## WHAT THIS TASK INVOLVES
Return, in their exact form, the lines that lie between the start of the data below and the line containing "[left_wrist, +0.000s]", with both ends included.

## GIVEN RECORDS
▼

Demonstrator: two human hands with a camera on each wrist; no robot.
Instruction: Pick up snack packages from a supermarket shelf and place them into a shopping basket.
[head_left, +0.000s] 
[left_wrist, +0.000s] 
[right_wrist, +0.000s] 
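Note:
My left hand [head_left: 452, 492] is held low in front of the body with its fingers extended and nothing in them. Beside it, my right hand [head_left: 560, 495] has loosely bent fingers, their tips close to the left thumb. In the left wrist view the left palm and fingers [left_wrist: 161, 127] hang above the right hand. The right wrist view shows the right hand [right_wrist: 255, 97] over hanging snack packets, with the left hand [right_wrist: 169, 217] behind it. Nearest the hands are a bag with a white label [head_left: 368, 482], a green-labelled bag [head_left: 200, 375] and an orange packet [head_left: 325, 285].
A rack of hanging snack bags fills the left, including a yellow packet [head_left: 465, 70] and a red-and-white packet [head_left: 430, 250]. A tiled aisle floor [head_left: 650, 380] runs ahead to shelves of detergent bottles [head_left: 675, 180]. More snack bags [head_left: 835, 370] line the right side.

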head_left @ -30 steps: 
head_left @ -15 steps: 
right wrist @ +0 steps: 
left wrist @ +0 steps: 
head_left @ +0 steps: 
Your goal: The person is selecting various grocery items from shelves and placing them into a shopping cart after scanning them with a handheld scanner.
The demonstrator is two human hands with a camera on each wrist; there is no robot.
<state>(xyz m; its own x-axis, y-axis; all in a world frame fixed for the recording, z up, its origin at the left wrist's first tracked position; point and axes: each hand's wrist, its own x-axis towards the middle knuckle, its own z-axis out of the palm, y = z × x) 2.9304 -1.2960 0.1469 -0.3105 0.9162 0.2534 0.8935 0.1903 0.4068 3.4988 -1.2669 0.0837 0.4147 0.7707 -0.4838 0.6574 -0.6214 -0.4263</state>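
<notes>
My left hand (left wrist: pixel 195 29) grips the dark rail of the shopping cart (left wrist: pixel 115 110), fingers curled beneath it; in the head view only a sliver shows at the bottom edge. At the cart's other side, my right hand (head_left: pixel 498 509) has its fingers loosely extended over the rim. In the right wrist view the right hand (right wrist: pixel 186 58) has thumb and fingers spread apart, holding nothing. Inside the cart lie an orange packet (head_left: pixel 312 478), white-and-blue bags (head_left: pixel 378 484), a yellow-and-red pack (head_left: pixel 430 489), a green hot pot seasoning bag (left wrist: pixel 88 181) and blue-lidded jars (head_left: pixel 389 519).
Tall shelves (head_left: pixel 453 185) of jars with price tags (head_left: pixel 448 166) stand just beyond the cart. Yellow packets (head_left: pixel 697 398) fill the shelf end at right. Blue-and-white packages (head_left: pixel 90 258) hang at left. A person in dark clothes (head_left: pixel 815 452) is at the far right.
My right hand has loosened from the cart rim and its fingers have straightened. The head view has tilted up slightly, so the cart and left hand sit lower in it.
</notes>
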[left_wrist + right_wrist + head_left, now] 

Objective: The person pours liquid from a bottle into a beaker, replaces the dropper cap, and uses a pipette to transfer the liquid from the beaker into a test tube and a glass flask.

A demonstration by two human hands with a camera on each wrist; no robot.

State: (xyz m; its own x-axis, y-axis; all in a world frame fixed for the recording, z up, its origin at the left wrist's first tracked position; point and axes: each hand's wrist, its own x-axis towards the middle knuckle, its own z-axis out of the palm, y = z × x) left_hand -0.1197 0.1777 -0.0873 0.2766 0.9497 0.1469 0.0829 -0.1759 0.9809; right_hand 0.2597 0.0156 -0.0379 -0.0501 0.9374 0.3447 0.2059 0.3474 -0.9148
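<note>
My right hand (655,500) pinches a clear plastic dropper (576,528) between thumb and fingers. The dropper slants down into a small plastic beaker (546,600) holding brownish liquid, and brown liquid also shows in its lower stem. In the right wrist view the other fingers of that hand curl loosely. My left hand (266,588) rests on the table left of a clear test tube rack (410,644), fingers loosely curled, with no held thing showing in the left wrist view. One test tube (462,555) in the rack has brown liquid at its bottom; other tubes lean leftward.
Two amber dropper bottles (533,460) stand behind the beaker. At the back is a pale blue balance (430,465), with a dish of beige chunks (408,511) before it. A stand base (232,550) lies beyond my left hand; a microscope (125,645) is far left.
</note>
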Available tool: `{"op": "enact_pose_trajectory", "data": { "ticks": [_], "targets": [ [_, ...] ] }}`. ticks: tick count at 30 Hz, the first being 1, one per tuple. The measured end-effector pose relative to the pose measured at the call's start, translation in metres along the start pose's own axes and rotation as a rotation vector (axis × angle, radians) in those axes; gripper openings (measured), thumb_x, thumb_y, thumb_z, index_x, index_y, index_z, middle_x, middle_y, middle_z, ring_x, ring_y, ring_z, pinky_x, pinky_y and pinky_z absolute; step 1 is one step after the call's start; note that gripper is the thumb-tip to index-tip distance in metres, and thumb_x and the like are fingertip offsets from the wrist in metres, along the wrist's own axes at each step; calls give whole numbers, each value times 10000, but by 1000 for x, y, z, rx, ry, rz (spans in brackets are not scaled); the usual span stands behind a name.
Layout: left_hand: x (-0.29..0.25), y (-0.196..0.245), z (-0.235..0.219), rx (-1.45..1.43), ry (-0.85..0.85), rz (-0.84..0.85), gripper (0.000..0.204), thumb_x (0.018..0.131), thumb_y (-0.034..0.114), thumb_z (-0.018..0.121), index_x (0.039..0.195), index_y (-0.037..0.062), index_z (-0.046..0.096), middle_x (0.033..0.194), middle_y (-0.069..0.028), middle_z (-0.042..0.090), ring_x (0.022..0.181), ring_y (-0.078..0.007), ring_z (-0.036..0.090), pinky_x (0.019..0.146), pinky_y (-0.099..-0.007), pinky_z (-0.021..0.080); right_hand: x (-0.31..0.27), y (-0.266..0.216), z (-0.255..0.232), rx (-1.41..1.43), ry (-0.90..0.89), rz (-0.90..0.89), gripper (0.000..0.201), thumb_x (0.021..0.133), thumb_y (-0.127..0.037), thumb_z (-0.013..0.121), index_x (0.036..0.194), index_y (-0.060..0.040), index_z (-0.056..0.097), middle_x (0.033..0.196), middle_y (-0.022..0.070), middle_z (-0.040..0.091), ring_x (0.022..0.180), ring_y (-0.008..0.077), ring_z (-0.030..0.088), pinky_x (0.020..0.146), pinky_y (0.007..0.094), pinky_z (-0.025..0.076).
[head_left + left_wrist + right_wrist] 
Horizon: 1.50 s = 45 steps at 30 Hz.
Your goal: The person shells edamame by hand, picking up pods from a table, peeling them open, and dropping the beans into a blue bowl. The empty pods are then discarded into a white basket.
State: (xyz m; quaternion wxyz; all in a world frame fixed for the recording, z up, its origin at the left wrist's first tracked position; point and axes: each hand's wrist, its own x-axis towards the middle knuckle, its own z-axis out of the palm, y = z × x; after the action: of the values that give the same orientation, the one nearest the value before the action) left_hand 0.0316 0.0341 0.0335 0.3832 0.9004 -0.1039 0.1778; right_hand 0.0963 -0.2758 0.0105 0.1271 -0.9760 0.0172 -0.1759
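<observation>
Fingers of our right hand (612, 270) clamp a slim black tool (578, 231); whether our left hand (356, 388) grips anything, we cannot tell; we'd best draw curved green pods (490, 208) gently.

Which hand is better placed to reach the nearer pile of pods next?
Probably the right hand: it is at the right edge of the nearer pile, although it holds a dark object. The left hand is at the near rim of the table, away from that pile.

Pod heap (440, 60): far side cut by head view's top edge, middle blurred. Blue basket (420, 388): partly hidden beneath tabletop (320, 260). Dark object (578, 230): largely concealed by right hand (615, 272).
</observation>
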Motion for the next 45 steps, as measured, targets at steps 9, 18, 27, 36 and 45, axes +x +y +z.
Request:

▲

## RESPONSE FOR THIS EXERCISE
Demonstrator: two human hands with a camera on each wrist; no robot.
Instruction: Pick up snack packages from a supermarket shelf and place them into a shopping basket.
[head_left, +0.000s] 
[left_wrist, +0.000s] 

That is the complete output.